If you reside in California, you are entitled to request, once per year, disclosure regarding how we share your personal information with third parties for their own direct marketing purposes. California Civil Code Section § 1798.83 permits users of our website that are California residents to request certain information regarding our disclosure of personal information to third parties for their direct marketing purposes. To make such a request, please send a written request to us at the address listed below. Please indicate in your request that you are a California resident making a “Shine the Light” inquiry

  1. Independent Entities. The parties hereto are independent entities. This Agreement shall not establish any relationship of partnership, joint venture, employment, franchise or agency between the parties.

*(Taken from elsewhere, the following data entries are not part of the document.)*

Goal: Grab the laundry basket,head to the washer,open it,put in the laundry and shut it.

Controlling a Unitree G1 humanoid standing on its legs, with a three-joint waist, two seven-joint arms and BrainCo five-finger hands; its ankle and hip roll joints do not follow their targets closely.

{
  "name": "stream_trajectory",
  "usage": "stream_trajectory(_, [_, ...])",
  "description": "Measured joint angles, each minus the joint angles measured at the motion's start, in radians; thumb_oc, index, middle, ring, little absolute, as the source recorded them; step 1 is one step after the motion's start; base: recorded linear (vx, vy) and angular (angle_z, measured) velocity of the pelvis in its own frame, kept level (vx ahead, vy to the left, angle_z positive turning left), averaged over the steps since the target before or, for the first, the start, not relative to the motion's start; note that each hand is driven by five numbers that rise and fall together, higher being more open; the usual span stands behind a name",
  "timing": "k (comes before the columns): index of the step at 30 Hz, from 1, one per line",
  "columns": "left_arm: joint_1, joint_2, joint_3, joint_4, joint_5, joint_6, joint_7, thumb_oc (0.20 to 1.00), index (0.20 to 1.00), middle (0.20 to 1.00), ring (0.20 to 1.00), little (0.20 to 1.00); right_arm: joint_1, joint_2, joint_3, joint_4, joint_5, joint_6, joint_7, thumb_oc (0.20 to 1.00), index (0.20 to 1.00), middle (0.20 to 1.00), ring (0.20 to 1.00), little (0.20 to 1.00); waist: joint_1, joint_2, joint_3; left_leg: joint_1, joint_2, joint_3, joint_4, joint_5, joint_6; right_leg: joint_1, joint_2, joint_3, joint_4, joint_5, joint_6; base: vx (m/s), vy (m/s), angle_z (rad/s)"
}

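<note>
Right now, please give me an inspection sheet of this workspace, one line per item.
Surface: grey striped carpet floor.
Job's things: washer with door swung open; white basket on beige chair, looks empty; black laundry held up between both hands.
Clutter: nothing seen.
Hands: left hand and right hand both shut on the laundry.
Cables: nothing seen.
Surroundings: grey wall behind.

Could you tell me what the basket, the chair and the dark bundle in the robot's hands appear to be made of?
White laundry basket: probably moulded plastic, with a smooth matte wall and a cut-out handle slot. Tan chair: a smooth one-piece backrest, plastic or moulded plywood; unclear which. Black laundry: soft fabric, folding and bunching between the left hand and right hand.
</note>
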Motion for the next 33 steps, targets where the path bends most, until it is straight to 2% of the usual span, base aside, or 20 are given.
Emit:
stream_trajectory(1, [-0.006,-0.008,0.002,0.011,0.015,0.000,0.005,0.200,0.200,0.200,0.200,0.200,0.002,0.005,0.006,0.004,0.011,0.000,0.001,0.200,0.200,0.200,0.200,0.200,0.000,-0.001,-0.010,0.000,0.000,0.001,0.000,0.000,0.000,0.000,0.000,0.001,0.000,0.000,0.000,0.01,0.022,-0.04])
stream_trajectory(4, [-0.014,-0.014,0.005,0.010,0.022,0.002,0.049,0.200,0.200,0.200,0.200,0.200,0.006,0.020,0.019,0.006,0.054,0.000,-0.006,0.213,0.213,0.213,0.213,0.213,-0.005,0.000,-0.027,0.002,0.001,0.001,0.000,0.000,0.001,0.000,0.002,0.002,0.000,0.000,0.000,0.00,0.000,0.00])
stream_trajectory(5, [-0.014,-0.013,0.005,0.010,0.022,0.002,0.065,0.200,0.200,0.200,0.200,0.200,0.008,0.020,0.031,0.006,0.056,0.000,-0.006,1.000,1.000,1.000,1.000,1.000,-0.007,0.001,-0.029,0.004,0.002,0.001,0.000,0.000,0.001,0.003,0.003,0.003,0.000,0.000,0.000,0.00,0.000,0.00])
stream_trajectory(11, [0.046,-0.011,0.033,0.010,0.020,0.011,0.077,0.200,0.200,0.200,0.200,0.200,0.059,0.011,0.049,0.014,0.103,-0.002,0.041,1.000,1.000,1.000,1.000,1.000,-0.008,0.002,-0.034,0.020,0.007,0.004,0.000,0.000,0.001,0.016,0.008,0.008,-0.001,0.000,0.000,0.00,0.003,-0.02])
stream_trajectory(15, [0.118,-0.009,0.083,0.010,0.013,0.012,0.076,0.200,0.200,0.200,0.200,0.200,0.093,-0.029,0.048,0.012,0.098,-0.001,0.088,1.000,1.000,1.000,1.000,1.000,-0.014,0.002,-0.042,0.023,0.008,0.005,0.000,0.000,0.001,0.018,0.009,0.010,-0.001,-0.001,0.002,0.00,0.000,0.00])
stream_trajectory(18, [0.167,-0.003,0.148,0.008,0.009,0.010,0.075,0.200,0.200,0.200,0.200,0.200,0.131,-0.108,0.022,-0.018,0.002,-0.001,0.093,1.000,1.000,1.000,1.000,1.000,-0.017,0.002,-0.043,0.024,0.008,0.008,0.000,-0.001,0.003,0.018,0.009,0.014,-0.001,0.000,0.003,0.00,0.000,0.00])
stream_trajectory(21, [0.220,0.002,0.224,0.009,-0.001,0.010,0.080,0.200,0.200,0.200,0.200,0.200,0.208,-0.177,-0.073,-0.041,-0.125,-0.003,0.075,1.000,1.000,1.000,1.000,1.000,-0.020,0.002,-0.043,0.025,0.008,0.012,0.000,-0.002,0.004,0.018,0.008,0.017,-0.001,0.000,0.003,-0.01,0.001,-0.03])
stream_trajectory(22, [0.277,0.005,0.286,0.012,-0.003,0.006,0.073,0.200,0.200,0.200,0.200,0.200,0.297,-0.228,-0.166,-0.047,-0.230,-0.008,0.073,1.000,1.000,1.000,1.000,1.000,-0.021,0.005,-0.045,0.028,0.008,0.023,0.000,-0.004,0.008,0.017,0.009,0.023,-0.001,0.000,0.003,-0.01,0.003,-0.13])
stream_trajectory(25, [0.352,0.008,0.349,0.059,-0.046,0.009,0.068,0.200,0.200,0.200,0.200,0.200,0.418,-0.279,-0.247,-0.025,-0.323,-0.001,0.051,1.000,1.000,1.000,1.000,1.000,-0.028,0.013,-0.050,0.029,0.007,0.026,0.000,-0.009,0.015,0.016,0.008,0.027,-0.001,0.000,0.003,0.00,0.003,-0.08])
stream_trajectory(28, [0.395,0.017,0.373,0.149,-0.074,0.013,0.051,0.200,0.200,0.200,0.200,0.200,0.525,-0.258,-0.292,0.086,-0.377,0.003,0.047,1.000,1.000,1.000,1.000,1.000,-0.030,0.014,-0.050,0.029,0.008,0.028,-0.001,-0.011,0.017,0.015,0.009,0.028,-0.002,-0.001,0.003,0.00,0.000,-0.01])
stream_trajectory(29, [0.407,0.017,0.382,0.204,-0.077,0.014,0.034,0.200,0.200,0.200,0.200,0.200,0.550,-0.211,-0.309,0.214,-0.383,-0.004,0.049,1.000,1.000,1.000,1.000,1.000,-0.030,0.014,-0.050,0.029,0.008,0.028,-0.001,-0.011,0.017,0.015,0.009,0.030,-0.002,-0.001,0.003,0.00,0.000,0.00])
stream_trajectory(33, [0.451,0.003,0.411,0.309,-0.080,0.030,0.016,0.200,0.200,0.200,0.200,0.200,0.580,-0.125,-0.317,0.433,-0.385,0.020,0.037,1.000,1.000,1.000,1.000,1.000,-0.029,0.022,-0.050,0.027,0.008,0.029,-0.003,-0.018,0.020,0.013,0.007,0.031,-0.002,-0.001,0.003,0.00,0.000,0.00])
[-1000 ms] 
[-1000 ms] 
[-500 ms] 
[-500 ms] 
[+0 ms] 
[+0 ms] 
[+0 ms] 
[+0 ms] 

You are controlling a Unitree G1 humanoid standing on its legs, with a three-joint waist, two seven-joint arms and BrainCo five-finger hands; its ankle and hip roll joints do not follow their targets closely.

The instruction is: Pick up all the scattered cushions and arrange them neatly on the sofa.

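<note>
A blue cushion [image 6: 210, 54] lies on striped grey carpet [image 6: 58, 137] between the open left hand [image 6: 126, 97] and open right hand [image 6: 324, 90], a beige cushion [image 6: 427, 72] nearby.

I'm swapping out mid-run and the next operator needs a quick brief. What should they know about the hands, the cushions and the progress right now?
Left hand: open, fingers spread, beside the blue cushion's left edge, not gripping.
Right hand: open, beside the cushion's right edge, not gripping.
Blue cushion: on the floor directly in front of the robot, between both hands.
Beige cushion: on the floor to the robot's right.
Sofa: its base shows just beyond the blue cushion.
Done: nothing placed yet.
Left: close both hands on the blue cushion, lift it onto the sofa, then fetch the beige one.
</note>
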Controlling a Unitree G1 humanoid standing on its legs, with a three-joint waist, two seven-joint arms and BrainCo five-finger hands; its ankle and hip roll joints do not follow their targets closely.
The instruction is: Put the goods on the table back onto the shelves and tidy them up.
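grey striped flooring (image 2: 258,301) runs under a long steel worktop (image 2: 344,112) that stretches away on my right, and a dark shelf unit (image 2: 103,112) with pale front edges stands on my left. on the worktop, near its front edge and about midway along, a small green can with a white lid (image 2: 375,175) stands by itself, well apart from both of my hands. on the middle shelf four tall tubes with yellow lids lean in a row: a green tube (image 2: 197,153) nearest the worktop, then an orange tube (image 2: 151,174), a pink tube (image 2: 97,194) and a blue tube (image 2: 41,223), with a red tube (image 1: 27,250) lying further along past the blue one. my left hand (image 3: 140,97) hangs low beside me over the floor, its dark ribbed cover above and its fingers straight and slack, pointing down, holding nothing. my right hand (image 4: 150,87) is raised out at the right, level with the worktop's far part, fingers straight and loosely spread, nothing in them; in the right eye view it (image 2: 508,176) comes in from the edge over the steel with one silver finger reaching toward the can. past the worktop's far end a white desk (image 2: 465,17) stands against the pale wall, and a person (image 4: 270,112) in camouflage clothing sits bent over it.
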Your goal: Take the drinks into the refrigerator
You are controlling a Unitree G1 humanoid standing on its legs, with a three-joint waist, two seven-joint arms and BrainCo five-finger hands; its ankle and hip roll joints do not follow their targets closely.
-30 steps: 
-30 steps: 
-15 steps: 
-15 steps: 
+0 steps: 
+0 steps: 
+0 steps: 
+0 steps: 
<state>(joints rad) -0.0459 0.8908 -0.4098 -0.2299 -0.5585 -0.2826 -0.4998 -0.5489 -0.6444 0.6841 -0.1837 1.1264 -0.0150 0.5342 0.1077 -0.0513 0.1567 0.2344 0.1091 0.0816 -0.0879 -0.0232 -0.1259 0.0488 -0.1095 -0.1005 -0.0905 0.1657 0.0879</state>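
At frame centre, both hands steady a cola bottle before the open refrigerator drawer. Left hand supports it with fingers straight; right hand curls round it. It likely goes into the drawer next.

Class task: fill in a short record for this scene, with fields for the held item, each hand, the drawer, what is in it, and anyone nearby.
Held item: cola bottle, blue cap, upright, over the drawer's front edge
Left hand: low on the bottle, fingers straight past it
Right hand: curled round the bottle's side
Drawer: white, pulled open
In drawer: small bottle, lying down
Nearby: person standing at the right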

  2. Waiver & Severability; Amendments. The failure of either party to enforce any provision of this Agreement shall not constitute a waiver of any other provision or any subsequent breach. If any provision of this Agreement is held to be illegal, invalid or unenforceable, the provision will be enforced to the maximum extent permissible so as to effect the intent of the parties, and the remaining provisions of this Agreement will remain in full force and effect. This Agreement may only be amended, or any term or condition set forth herein waived, by written consent of both parties.
  3. Notices. Except as otherwise provided in this Agreement, all legal notices to Customer will be given in writing to any Customer address listed on the applicable registration. All legal notices to OperaVR will be given in writing to: OperaVR, Inc., 109 Bushaway Road, Suite 100, Wayzata, MN 55391, Attention: President. Such notices will be effective (a) when personally delivered, (b) on the reported delivery date if sent by a recognized international or overnight courier or by fax, or (c) five business days after being sent by registered or certified mail (or ten days for international mail). For clarity, invoices, and other documents relating to order processing and payment are not legal notices and may be delivered electronically in accordance with OperaVR and Customer’s standard procedures.
  4. Entire Agreement. This Agreement consists of these terms and conditions, and the related schedule(s), which are incorporated by reference. This Agreement constitutes the entire agreement between the parties with respect to its subject matter and supersedes and cancels all prior agreements, representations, communications, and understandings of the parties, written or oral, relating to such subject matter, and is not intended to confer upon any person other than the signatories below any rights or remedies. This Agreement prevails over any conflicting, or additional terms of any ordering document, acknowledgment, confirmation or other document issued by Customer before or after the execution of this Agreement unless such conflicting or additional terms have been introduced via an amendment and accepted in writing by both parties. The headings of sections of this Agreement are for convenience and are not for use in interpreting this Agreement.
  5. Changes to This Terms of Use. We may update this Privacy Policy at any time, with or without advance notice. In the event there are significant changes in the way we handle your information, or in this Privacy Policy document itself, we will display a conspicuous notice on the website and/or send you an email. By you using our website after we provide a notice of changes, you consent to the changed terms or practices.